(Your instructions): Filter the material below down to the lines containing the word "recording".

(Collected data):

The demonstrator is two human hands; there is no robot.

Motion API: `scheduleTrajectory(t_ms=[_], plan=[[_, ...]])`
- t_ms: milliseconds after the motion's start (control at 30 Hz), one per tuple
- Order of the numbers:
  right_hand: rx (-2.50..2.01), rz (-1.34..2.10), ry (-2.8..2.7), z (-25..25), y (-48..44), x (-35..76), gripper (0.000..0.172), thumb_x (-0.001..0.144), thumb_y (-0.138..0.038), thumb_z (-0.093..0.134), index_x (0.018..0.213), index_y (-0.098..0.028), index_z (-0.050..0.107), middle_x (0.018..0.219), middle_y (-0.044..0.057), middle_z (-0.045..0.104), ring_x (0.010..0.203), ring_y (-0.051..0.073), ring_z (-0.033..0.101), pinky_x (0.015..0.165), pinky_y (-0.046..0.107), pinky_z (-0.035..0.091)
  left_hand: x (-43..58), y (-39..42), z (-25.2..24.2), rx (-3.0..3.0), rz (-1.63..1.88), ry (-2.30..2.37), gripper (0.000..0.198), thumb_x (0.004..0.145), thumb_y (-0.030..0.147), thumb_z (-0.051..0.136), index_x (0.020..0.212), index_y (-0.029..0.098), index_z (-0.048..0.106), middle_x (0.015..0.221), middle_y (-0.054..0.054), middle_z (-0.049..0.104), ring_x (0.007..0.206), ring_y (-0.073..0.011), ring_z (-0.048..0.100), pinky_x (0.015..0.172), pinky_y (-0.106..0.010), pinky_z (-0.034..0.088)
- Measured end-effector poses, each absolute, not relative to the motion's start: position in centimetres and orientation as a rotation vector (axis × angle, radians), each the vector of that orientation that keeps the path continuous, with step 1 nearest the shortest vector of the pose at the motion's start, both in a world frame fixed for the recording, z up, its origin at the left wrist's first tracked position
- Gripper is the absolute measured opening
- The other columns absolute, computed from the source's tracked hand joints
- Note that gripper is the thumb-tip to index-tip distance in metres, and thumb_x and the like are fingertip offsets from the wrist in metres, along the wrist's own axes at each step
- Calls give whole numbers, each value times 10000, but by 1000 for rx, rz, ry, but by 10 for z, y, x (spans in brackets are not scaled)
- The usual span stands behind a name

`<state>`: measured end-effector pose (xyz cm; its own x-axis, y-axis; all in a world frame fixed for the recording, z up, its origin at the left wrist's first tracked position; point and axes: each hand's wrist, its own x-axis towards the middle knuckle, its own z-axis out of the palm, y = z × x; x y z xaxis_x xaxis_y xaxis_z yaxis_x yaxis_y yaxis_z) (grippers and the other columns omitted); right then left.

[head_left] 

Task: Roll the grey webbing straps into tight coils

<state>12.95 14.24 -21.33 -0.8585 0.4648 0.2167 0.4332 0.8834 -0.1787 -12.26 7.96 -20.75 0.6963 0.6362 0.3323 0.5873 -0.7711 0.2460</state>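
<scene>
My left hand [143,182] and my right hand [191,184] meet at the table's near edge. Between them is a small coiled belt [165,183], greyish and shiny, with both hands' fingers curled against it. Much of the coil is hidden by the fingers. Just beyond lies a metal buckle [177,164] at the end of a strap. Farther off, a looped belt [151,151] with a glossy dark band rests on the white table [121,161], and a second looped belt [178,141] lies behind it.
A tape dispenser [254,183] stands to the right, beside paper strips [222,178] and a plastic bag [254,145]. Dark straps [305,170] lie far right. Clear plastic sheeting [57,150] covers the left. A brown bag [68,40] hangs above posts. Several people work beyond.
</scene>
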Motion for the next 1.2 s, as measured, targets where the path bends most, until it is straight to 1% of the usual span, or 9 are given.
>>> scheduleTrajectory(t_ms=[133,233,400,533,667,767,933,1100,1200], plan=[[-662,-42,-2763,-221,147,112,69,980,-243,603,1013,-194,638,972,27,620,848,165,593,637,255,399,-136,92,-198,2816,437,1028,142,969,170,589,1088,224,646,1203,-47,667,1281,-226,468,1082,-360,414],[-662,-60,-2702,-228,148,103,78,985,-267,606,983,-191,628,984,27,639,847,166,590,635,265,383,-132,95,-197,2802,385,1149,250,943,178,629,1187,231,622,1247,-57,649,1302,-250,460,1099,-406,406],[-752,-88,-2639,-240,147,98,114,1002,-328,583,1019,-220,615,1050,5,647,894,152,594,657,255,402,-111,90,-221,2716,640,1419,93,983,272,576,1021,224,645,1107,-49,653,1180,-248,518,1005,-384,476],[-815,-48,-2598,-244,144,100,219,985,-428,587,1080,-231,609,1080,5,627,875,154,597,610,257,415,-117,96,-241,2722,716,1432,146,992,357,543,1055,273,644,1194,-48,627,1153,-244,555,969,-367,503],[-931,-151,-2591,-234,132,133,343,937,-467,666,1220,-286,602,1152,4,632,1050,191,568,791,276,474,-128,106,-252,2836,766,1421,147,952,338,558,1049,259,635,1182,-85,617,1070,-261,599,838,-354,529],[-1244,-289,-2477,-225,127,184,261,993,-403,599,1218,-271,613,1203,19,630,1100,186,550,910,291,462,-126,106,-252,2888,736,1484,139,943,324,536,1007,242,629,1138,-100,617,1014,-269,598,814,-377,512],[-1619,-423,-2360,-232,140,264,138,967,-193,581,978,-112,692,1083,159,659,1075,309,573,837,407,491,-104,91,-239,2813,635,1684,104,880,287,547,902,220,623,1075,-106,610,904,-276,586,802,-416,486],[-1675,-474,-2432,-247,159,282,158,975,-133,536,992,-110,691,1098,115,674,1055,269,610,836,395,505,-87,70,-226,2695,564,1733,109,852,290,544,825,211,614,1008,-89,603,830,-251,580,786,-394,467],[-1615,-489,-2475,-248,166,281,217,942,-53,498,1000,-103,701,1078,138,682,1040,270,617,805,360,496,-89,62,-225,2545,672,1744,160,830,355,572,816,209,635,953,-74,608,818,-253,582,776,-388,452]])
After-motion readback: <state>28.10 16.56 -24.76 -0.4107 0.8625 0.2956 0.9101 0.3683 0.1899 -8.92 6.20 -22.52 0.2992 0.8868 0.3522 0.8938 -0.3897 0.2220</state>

(Task answer):
- Measured end-effector poses, each absolute, not relative to the motion's start: position in centimetres and orientation as a rotation vector (axis × angle, radians), each the vector of that orientation that keeps the path continuous, with step 1 nearest the shortest vector of the pose at the motion's start, both in a world frame fixed for the recording, z up, its origin at the left wrist's first tracked position
`<state>`: measured end-effector pose (xyz cm; its own x-axis, y-axis; all in a world frame fixed for the recording, z up, its origin at the left wrist's first tracked position; point and axes: each hand's wrist, its own x-axis towards the middle knuckle, its own z-axis out of the palm, y = z × x; x y z xaxis_x xaxis_y xaxis_z yaxis_x yaxis_y yaxis_z) (grippers and the other columns omitted); right then left.

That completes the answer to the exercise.